---------- Recorded information ----------

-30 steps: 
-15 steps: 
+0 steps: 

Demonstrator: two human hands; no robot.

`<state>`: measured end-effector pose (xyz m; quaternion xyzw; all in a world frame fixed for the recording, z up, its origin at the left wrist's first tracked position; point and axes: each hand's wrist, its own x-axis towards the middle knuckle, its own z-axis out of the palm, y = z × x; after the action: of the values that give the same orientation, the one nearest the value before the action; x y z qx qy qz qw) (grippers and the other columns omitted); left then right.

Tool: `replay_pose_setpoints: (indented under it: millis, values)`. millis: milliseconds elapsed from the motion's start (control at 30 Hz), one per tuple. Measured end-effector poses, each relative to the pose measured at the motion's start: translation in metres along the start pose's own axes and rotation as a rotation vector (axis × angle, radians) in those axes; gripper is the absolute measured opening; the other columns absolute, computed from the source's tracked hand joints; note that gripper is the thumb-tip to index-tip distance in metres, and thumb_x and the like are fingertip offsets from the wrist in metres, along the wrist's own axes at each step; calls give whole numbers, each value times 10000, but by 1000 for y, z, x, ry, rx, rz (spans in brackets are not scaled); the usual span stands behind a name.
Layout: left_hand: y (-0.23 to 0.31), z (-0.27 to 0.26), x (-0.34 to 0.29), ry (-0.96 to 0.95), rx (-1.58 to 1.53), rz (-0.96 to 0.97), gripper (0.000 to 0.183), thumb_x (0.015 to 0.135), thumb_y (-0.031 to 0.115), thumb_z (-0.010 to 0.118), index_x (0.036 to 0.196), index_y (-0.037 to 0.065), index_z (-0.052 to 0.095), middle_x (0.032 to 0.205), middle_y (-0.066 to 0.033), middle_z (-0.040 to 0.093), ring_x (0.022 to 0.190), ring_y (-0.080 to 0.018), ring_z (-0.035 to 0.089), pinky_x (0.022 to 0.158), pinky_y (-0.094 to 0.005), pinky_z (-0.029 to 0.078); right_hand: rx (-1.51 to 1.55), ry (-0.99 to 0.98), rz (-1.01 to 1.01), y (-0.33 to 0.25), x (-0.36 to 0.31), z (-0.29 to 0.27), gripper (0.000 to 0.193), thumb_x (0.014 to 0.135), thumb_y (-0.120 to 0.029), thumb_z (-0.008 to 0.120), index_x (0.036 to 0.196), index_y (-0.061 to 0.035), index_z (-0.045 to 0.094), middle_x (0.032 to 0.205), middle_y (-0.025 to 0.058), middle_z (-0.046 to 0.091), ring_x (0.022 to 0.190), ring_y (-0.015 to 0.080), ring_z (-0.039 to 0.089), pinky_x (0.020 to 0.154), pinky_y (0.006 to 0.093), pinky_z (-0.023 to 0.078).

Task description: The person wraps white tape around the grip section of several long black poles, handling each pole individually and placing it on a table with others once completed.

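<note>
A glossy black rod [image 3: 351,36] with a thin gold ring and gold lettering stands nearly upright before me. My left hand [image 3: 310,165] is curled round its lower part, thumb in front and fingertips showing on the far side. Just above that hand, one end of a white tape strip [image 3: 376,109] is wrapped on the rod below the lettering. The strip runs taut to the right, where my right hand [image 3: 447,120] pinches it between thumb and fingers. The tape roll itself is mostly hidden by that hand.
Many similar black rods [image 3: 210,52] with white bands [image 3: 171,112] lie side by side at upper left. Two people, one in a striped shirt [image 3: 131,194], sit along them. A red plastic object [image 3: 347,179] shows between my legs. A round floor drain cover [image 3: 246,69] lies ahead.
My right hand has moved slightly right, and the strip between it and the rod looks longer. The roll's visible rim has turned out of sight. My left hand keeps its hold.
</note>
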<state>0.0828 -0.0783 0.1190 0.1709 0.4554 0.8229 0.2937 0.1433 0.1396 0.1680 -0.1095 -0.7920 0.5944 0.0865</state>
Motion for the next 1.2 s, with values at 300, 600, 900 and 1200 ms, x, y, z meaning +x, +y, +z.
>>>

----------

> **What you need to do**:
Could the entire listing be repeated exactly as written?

> **Written solution**:
-30 steps: 
-15 steps: 
+0 steps: 

Demonstrator: two human hands; no robot.

`<state>`: measured end-effector pose (xyz m; quaternion xyzw; all in a world frame fixed for the recording, z up, its origin at the left wrist's first tracked position; point and axes: each hand's wrist, its own x-axis towards the middle knuckle, its own z-axis out of the palm, y = z × x; after the action: of the values that give the same orientation, the one nearest the value before the action; x y z qx qy qz qw) (grippers and the other columns omitted); left then right.

Tool: `replay_pose_setpoints: (indented under it: millis, values)`. millis: milliseconds elapsed from the motion's start (control at 30 Hz), one per tuple. Measured end-effector poses, each relative to the pose measured at the motion's start: translation in metres along the start pose's own axes and rotation as a rotation vector (axis × angle, radians) in those axes; gripper is the absolute measured opening; the other columns absolute, computed from the source's tracked hand joints; note that gripper is the thumb-tip to index-tip distance in metres, and thumb_x and the like are fingertip offsets from the wrist in metres, along the wrist's own axes at each step; calls give whole numbers, each value times 10000, but by 1000 for y, z, x, ry, rx, rz (spans in brackets are not scaled); the usual span stands behind a name.
Layout: left_hand: y (-0.23 to 0.31), z (-0.27 to 0.26), x (-0.34 to 0.29), ry (-0.96 to 0.95), rx (-1.58 to 1.53), rz (-0.96 to 0.97), gripper (0.000 to 0.183), thumb_x (0.015 to 0.135), thumb_y (-0.031 to 0.115), thumb_z (-0.010 to 0.118), index_x (0.036 to 0.196), index_y (-0.037 to 0.065), index_z (-0.052 to 0.095), middle_x (0.032 to 0.205), middle_y (-0.066 to 0.033), middle_z (-0.040 to 0.093), ring_x (0.022 to 0.190), ring_y (-0.080 to 0.018), ring_z (-0.035 to 0.089), pinky_x (0.022 to 0.158), pinky_y (-0.094 to 0.005), pinky_z (-0.029 to 0.078); right_hand: rx (-1.51 to 1.55), ry (-0.99 to 0.98), rz (-1.01 to 1.01), y (-0.33 to 0.25), x (-0.36 to 0.31), z (-0.29 to 0.27), gripper (0.000 to 0.193), thumb_x (0.014 to 0.135), thumb_y (-0.120 to 0.029), thumb_z (-0.008 to 0.120), index_x (0.036 to 0.196), index_y (-0.061 to 0.035), index_z (-0.045 to 0.094), middle_x (0.032 to 0.205), middle_y (-0.025 to 0.058), middle_z (-0.046 to 0.091), ring_x (0.022 to 0.190), ring_y (-0.015 to 0.080), ring_z (-0.039 to 0.089), pinky_x (0.020 to 0.154), pinky_y (0.006 to 0.093), pinky_z (-0.023 to 0.078).

Task description: The person wraps white tape around the grip section of several long black poles, handling each pole individually and placing it on a table with others once completed.

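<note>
A glossy black rod [image 3: 351,36] with a thin gold ring and gold lettering stands nearly upright before me. My left hand [image 3: 310,165] is curled round its lower part, thumb in front and fingertips showing on the far side. Just above that hand, one end of a white tape strip [image 3: 376,109] is wrapped on the rod below the lettering. The strip runs taut to the right, where my right hand [image 3: 447,120] pinches it between thumb and fingers. The tape roll itself is mostly hidden by that hand.
Many similar black rods [image 3: 210,52] with white bands [image 3: 171,112] lie side by side at upper left. Two people, one in a striped shirt [image 3: 131,194], sit along them. A red plastic object [image 3: 347,179] shows between my legs. A round floor drain cover [image 3: 246,69] lies ahead.
My right hand has moved slightly right, and the strip between it and the rod looks longer. The roll's visible rim has turned out of sight. My left hand keeps its hold.
</note>
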<state>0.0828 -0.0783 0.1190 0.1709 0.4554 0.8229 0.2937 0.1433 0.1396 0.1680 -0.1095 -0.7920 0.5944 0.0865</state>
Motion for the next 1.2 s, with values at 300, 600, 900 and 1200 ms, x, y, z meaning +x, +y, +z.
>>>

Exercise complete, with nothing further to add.